Generative AI systems based on large language models can produce text from prompts, which could help Dr T to draft responses to patient queries or correspondence with secondary care specialists. However, using an unvalidated tool outside approved NHS systems would raise concerns about information governance and data security and is not recommended.
A major legal risk for Dr T is a data breach if patient information is entered into a public AI platform. Even without names or addresses, details about rare conditions or unique combinations of diagnoses may still make it possible to identify patients.
The information generated by the AI tool could also create a potential pitfall, as such systems may produce incorrect references or ‘hallucinations’ and reflect biases in their training data.
Managing risk when introducing AI
In our experience, GPs are keen to adopt technology that reduces administrative burden but they often seek reassurance about safe implementation and minimising medico-legal exposure. Particular concerns relate to issues including clinical accountability, reliability of AI outputs, record-keeping responsibilities, consent and transparency, information governance, regulatory compliance and the impact on workload and safety.
We advise that before implementing AI tools, GPs and practice leaders gain an understanding of the regulatory requirements, establish clear governance processes to manage risk, and recognise that clinicians remain responsible for clinical decisions and therefore liable in the event of claims.
Key steps for managing the risks include:
- Procuring compliant systems: Ensure AI tools meet regulatory standards such as DCB0160, Digital Technology Assessment Criteria (DTAC), and Medicines and Healthcare products Regulatory Agency registration where classified as medical devices. Use of non-compliant tools may place liability on the organisation or individual clinician.

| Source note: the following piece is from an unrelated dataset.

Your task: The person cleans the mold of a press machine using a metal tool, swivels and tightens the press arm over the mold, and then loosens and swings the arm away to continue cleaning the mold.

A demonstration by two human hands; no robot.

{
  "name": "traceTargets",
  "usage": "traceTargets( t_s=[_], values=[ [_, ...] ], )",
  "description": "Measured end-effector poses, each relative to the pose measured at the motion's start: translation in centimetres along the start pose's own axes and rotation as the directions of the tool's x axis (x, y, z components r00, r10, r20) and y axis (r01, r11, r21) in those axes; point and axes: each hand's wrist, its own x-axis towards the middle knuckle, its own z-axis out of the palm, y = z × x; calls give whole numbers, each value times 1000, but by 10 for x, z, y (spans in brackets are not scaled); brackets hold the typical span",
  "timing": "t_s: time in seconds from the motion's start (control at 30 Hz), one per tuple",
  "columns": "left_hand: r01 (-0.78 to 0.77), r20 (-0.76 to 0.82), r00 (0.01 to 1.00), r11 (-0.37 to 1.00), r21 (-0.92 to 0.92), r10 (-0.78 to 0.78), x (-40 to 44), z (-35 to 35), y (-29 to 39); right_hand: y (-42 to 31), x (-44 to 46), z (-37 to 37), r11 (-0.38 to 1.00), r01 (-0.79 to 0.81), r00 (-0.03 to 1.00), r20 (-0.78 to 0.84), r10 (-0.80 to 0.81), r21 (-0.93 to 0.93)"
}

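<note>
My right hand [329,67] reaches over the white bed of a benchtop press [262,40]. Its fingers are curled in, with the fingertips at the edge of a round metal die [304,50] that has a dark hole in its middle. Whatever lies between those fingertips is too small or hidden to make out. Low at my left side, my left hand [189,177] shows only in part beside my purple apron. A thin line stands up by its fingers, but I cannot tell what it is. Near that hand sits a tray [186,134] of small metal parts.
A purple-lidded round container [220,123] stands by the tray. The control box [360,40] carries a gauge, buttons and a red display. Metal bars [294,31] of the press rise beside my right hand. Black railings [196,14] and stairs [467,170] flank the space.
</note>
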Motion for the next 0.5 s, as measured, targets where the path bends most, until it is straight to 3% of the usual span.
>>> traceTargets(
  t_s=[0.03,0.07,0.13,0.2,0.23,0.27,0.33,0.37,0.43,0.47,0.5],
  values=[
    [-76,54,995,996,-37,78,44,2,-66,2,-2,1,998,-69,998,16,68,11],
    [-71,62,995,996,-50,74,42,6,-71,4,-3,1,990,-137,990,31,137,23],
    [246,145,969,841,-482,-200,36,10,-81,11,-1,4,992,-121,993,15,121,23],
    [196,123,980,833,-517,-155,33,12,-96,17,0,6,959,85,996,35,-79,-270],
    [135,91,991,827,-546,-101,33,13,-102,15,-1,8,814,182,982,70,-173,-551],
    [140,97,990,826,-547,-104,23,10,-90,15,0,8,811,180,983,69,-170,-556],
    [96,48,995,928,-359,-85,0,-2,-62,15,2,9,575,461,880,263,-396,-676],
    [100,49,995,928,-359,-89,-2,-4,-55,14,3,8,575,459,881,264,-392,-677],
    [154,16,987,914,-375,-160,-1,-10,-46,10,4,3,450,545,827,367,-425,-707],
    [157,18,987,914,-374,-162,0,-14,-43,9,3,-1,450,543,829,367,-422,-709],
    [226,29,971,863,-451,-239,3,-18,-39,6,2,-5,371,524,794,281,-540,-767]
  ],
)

- Ensuring oversight: Appoint a clinical safety officer and digital lead with appropriate Digital Clinical Safety training to oversee risk management.
- Assessing risks: Conduct clinical safety risk assessments and data protection impact assessments, and maintain a hazard log.
- Clarifying contracts: Protect practice interests by ensuring that contract arrangements with AI suppliers are clear and comprehensive in detailing roles, responsibilities and liabilities.
- Protecting patient data: Implement information governance policies ensuring compliance with regulations such as UK General Data Protection Regulation.
- Training staff: Provide appropriate training for all users.
- Obtaining appropriate indemnity: Ensure that indemnity arrangements for practices and GPs cover their use of specific AI-enabled tools.
As noted in the NHS guidance on ambient scribing products, liability for claims arising from the use of AI products in the NHS remains largely untested, as few legal cases have been brought to date. Where responsibility cannot be clearly attributed to a specific party, liability may rest with the NHS trust or primary care provider, which retains a non-delegable duty to ensure patient safety and the quality of care.
It is important to understand that in certain scenarios, particularly where professional judgement or regulatory expectations are not met, the use of AI may not be fully covered under standard indemnity arrangements.
Therefore, when considering introducing a new AI system in practice, we recommend that GPs and practice leaders contact their indemnity providers for a detailed discussion about the potential liabilities and mitigations, and to ensure they are fully protected. It is always best to seek clarity and examine use case scenarios before accidentally straying into a grey area.
AI tools have the potential to support general practice in many areas, including triage, clinical decision support, and transcription. However, the scenarios and risks we describe above underline the importance of seeking early advice from indemnity providers, ensuring robust governance arrangements, and maintaining clinical oversight when adopting AI technologies. Cautious implementation with adherence to NHS and GMC guidance may allow GPs to harness the benefits of AI while minimising risks to their patients and themselves.